* [Action item] Below are entries; work out how many of their lines include the string "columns", and reply with the number only.

* [Data in this exercise]
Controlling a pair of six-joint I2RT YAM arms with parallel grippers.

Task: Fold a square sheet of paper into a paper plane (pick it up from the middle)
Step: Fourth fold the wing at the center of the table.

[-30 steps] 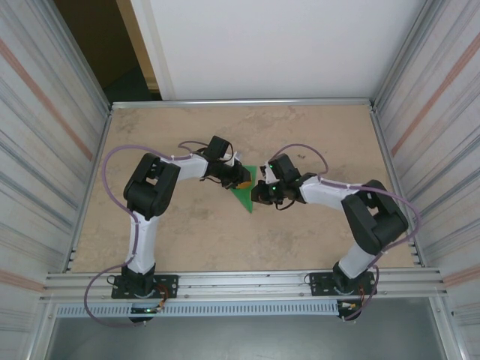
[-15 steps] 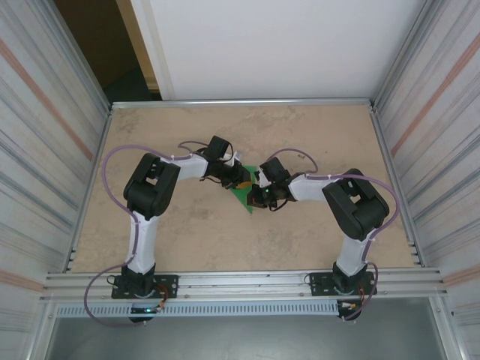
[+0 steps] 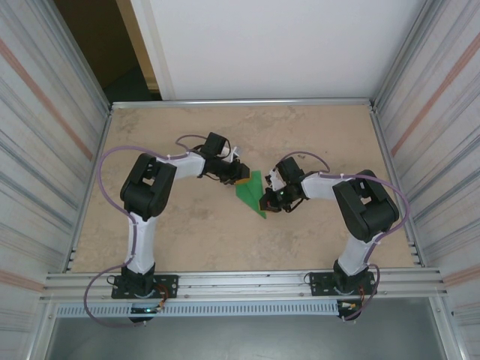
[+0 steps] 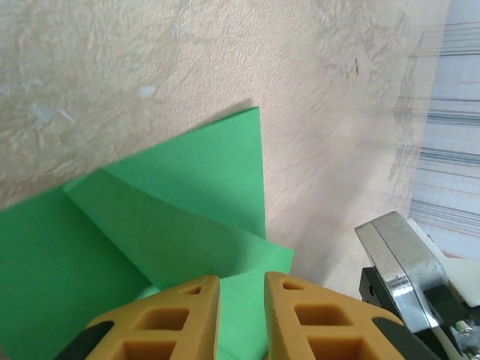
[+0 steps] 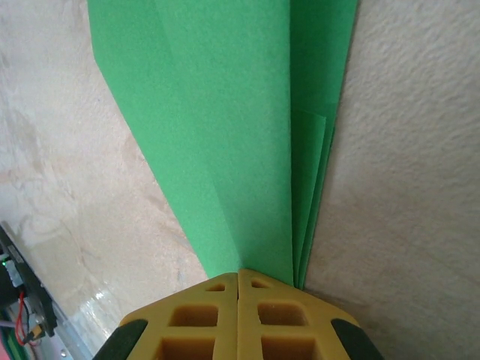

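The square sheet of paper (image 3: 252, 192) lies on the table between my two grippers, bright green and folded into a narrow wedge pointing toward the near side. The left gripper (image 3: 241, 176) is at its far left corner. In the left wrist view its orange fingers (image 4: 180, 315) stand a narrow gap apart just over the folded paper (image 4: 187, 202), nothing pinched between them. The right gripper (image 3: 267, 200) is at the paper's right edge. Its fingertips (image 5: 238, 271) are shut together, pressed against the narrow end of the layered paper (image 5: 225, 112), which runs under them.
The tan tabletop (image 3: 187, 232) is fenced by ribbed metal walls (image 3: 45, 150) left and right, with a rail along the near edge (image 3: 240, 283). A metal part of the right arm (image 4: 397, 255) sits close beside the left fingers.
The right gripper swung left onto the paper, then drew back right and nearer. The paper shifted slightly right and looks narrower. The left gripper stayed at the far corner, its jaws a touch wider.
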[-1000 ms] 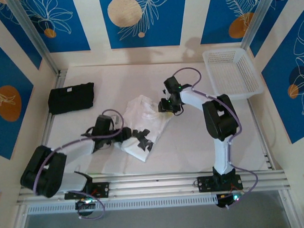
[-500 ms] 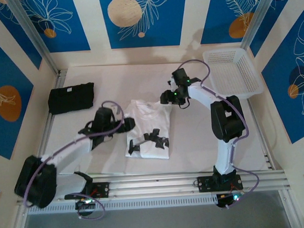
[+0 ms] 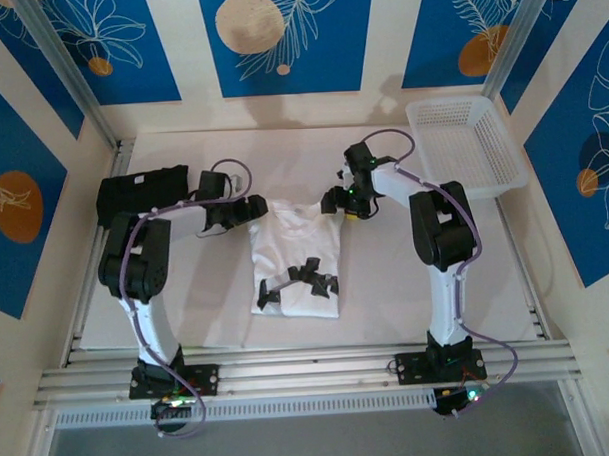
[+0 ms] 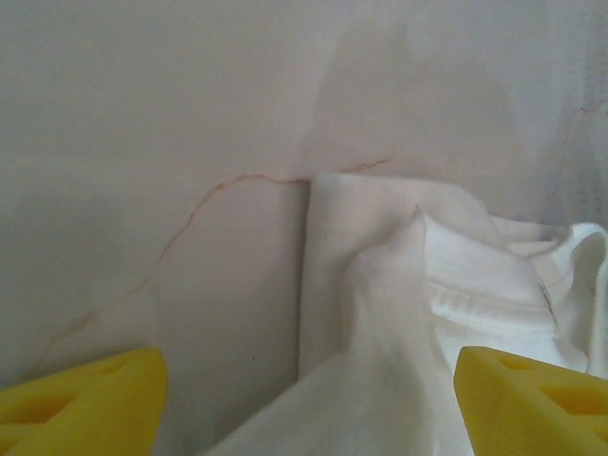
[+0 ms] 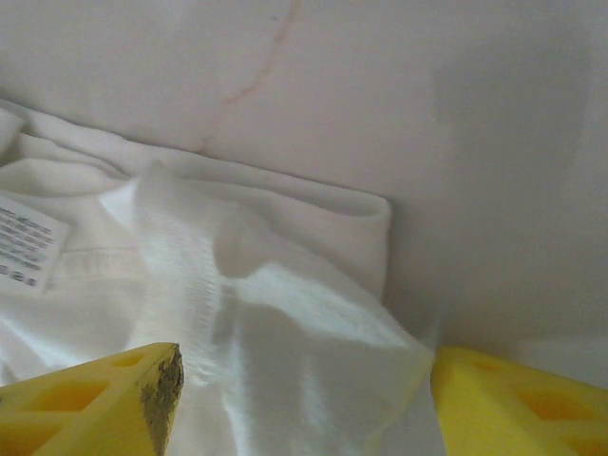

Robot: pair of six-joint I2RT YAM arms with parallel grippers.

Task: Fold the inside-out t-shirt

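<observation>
White t-shirt (image 3: 297, 240) lies folded into a narrow rectangle in the middle of the table (image 3: 407, 284), collar end toward the far edge. My left gripper (image 3: 256, 208) and right gripper (image 3: 334, 201) sit at its two far corners, both jaws spread wide with cloth bunched between the fingers. Far-left corner has the black garment (image 3: 143, 196), far-right the mesh basket (image 3: 467, 142).

The t-shirt (image 3: 297, 250) lies on the table (image 3: 387, 285), garment (image 3: 143, 194) back left, basket (image 3: 467, 147) back right.
</observation>
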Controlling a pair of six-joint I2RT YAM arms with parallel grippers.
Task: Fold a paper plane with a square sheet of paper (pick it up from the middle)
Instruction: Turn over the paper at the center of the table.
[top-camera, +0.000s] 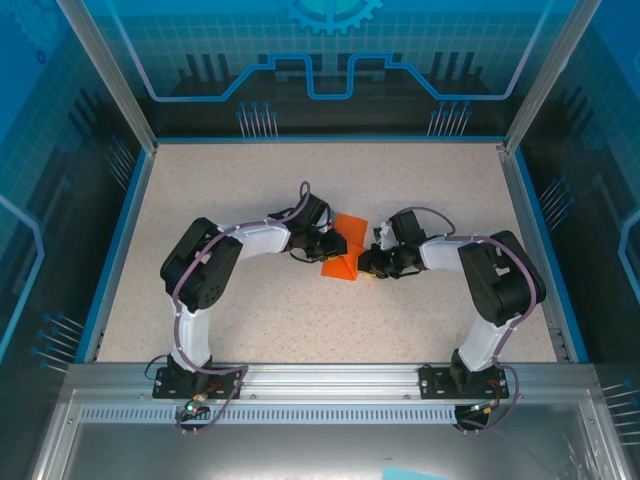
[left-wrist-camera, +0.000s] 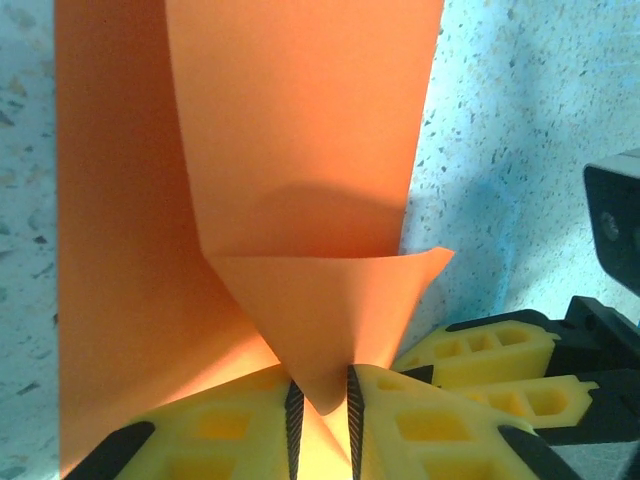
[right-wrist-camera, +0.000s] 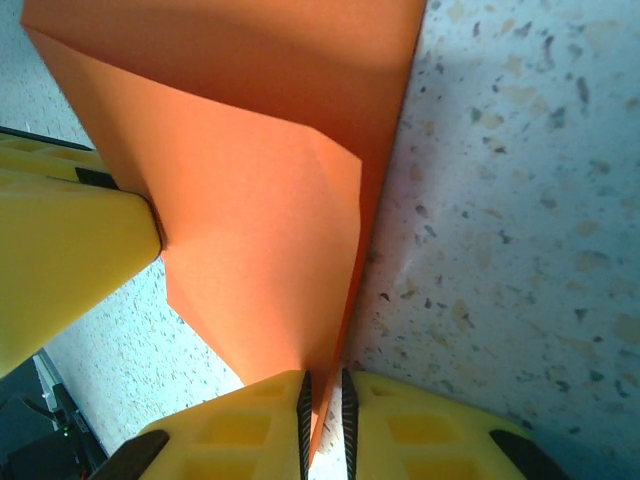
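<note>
The paper plane (top-camera: 341, 259) is a folded orange sheet in the middle of the table, held between both arms. My left gripper (top-camera: 330, 246) meets it from the left. In the left wrist view its jaws (left-wrist-camera: 321, 402) are shut on a pointed, curled corner of the paper (left-wrist-camera: 300, 180). My right gripper (top-camera: 367, 263) comes in from the right. Its jaws (right-wrist-camera: 323, 402) are shut on a thin folded edge of the paper (right-wrist-camera: 260, 230), which stands up off the table. The right gripper's yellow fingers (left-wrist-camera: 480, 355) lie just right of the left jaws.
The speckled beige table (top-camera: 300, 330) has a blue raised border (top-camera: 118, 250) and transparent walls around it. In the right wrist view a yellow finger (right-wrist-camera: 60, 250) of the left gripper touches the paper's left side.
</note>
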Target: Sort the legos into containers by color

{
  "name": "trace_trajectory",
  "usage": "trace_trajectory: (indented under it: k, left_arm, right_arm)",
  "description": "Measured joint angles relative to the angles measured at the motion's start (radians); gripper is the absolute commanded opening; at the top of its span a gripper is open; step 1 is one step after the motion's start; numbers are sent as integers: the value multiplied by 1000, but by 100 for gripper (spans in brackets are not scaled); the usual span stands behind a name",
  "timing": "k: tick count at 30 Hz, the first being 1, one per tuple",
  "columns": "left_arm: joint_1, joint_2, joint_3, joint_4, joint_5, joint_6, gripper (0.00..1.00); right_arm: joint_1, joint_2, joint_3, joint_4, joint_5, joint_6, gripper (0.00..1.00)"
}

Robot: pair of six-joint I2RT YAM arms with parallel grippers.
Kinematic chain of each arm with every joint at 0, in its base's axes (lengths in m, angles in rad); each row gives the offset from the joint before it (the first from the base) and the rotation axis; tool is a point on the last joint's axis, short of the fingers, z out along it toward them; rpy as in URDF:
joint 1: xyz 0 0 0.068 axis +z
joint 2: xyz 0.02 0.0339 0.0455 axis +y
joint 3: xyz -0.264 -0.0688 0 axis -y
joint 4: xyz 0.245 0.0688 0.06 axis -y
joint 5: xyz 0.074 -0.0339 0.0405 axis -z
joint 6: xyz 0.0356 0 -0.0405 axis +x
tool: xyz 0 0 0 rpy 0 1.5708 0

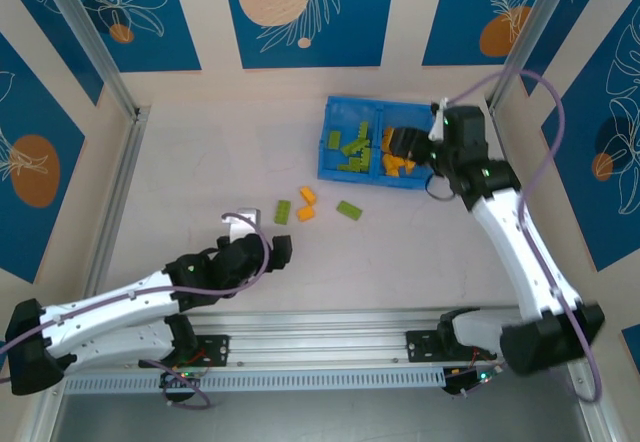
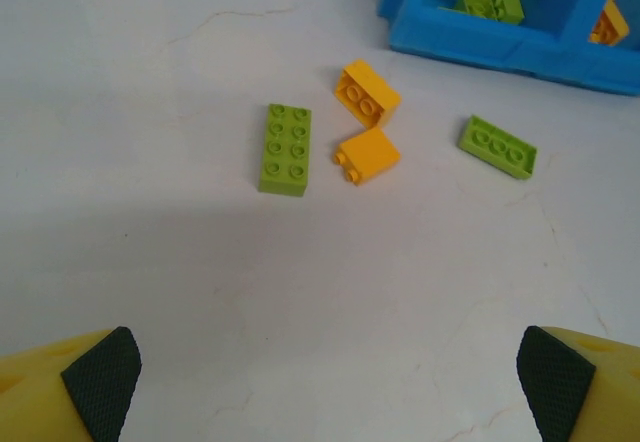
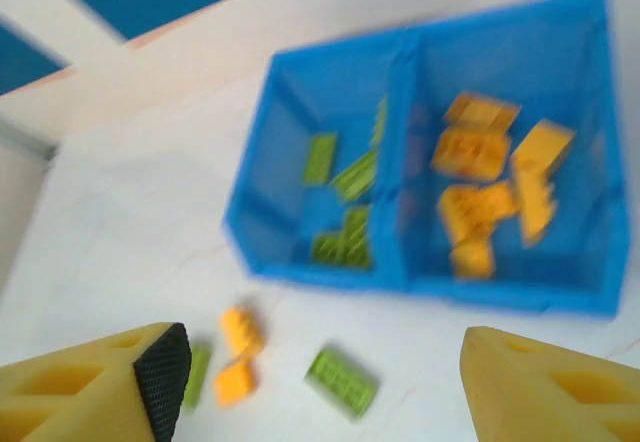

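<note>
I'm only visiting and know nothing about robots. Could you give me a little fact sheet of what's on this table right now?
Container: blue bin, two compartments, far right of the table
Left compartment: sorted green bricks
Right compartment: sorted orange bricks
Loose in front of the bin: green brick, second green brick, orange brick, second orange brick
Left gripper: open, empty, facing the loose bricks
Right gripper: open, empty, above the bin
</note>
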Motion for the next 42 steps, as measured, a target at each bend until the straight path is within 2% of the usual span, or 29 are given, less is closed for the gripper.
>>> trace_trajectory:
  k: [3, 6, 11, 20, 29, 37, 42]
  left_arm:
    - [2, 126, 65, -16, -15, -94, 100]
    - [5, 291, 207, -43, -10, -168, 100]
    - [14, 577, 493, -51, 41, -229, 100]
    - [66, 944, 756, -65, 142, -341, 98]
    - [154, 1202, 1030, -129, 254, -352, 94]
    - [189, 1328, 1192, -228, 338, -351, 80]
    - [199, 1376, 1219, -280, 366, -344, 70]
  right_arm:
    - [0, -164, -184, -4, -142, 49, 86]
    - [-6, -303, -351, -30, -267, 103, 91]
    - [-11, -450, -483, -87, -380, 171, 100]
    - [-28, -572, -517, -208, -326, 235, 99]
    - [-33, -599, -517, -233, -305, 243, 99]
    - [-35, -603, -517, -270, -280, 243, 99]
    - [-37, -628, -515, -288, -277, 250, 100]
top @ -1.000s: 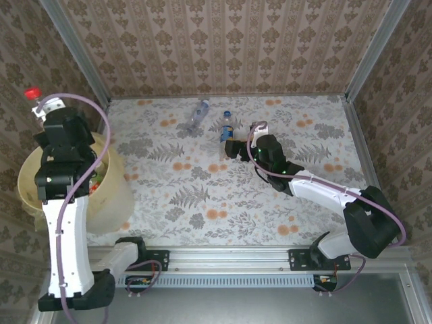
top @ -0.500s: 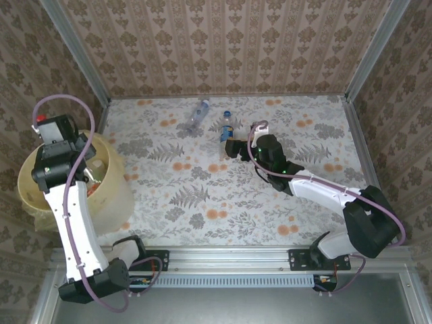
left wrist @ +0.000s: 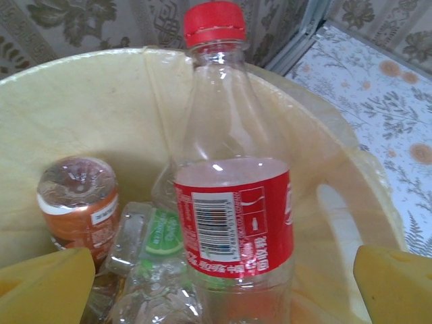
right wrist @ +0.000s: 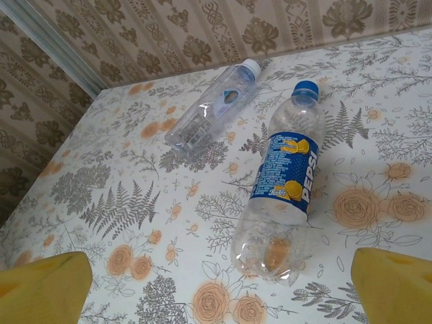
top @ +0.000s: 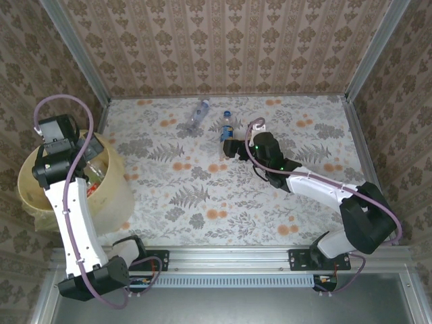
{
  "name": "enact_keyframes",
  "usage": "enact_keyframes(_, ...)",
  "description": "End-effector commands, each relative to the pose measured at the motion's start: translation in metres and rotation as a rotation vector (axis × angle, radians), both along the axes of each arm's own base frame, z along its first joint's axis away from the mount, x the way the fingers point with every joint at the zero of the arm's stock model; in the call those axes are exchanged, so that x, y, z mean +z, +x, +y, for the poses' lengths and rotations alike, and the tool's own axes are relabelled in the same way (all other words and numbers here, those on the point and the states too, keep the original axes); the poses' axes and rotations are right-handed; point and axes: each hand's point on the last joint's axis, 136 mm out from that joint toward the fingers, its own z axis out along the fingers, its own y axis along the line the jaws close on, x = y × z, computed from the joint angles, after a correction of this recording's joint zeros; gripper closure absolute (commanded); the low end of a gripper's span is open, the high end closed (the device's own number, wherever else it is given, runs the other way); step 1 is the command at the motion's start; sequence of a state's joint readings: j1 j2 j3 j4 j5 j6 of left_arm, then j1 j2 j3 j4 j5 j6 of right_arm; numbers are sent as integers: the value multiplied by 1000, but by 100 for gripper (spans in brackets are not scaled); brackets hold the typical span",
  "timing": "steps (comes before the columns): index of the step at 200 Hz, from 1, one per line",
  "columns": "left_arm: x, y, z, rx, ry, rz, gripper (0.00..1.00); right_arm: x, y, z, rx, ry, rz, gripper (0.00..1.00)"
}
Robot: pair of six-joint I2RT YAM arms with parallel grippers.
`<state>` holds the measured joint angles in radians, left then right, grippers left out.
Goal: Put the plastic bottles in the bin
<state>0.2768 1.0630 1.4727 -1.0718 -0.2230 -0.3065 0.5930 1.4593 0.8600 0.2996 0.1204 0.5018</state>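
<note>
My left gripper hangs over the bin, a wide pale yellow bucket. Its jaws are open, with the yellow fingertips far apart. A red-capped, red-labelled plastic bottle stands upright between them, touching neither, down inside the bin. Beside it lie an orange-labelled bottle and a green-labelled one. My right gripper is open and low over the table, just short of a blue-labelled bottle lying with its base toward me. A clear white-capped bottle lies further back.
The table wears a floral cloth and patterned walls close it in at the back and sides. The bin stands at the table's left edge, close to the left wall. The two loose bottles lie near the back centre.
The left arm swung the red-capped bottle from high above the bin's far rim down into the bin and opened its jaws, letting it go. The right gripper barely moved.
</note>
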Motion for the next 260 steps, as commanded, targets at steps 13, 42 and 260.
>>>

* [Completed task] 3